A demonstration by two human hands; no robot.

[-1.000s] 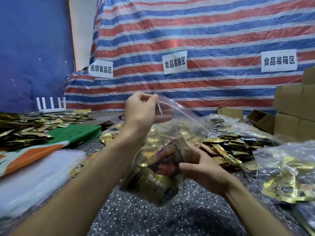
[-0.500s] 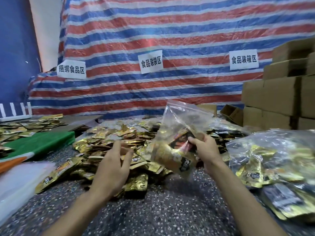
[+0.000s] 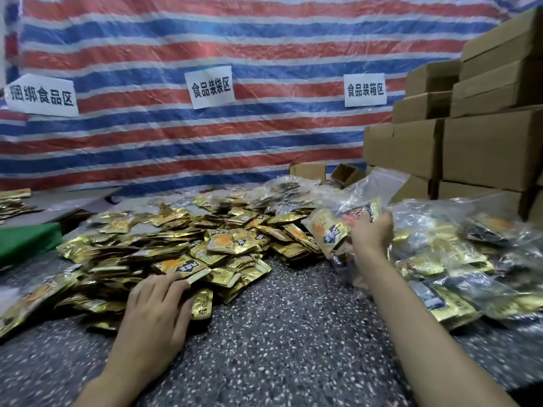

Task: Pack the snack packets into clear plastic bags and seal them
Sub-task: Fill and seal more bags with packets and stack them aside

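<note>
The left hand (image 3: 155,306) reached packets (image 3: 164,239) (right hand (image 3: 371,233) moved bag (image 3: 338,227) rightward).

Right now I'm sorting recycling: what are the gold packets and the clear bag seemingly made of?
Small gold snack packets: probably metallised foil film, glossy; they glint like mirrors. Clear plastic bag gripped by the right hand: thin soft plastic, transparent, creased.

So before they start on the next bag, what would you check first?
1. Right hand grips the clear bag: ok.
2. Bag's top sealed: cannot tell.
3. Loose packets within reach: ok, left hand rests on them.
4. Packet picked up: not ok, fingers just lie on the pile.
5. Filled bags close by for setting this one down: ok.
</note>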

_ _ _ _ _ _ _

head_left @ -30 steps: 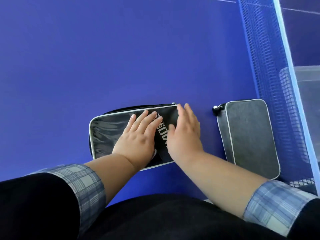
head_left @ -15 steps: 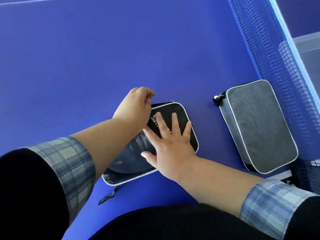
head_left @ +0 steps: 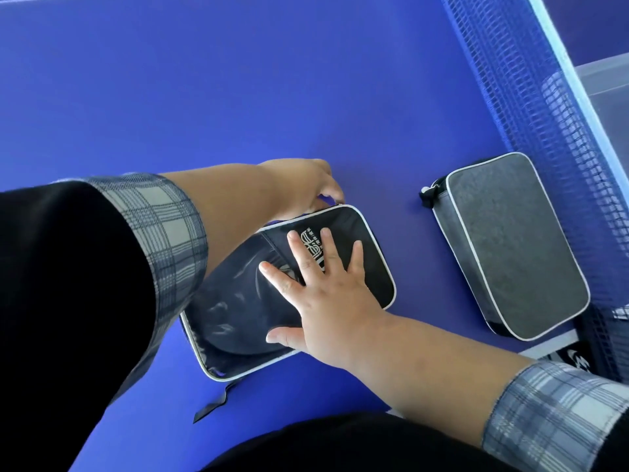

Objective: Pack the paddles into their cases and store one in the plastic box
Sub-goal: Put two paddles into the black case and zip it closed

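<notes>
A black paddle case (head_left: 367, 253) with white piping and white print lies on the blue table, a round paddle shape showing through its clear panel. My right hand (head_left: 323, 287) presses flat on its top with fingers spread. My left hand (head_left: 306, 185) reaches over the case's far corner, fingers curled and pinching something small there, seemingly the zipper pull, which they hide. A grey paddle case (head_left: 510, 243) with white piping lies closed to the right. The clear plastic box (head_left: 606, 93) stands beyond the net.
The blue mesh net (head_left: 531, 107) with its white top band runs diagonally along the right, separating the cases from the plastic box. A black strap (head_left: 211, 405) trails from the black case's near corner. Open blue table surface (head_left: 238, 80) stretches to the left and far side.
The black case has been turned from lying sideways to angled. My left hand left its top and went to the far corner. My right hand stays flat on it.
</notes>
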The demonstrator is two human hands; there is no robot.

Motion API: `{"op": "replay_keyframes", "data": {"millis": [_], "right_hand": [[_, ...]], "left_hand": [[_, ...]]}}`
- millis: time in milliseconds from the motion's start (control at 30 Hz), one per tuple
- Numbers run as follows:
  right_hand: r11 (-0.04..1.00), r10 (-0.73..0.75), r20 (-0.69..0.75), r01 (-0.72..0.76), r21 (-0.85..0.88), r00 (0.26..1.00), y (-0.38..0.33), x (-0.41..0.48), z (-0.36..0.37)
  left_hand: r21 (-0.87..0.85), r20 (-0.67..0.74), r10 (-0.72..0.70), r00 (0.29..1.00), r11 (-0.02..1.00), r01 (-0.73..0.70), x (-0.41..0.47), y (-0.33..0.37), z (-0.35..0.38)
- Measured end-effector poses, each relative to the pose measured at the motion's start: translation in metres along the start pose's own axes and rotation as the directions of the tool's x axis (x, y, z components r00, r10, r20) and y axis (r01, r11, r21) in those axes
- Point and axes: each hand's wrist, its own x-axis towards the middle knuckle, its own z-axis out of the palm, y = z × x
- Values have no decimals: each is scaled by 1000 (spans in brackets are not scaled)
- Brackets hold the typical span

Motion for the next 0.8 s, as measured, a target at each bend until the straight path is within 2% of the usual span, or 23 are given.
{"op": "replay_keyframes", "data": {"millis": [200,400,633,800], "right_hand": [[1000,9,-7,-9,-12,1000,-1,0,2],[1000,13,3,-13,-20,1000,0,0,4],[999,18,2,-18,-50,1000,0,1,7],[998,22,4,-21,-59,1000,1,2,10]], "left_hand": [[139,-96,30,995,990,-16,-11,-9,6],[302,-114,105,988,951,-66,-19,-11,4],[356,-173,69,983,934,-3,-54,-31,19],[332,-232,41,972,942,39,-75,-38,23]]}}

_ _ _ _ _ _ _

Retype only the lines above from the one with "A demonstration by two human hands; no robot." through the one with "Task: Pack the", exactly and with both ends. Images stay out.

A demonstration by two human hands; no robot.

[-1.000s] 
[-0.500s] 
[+0.000s] 

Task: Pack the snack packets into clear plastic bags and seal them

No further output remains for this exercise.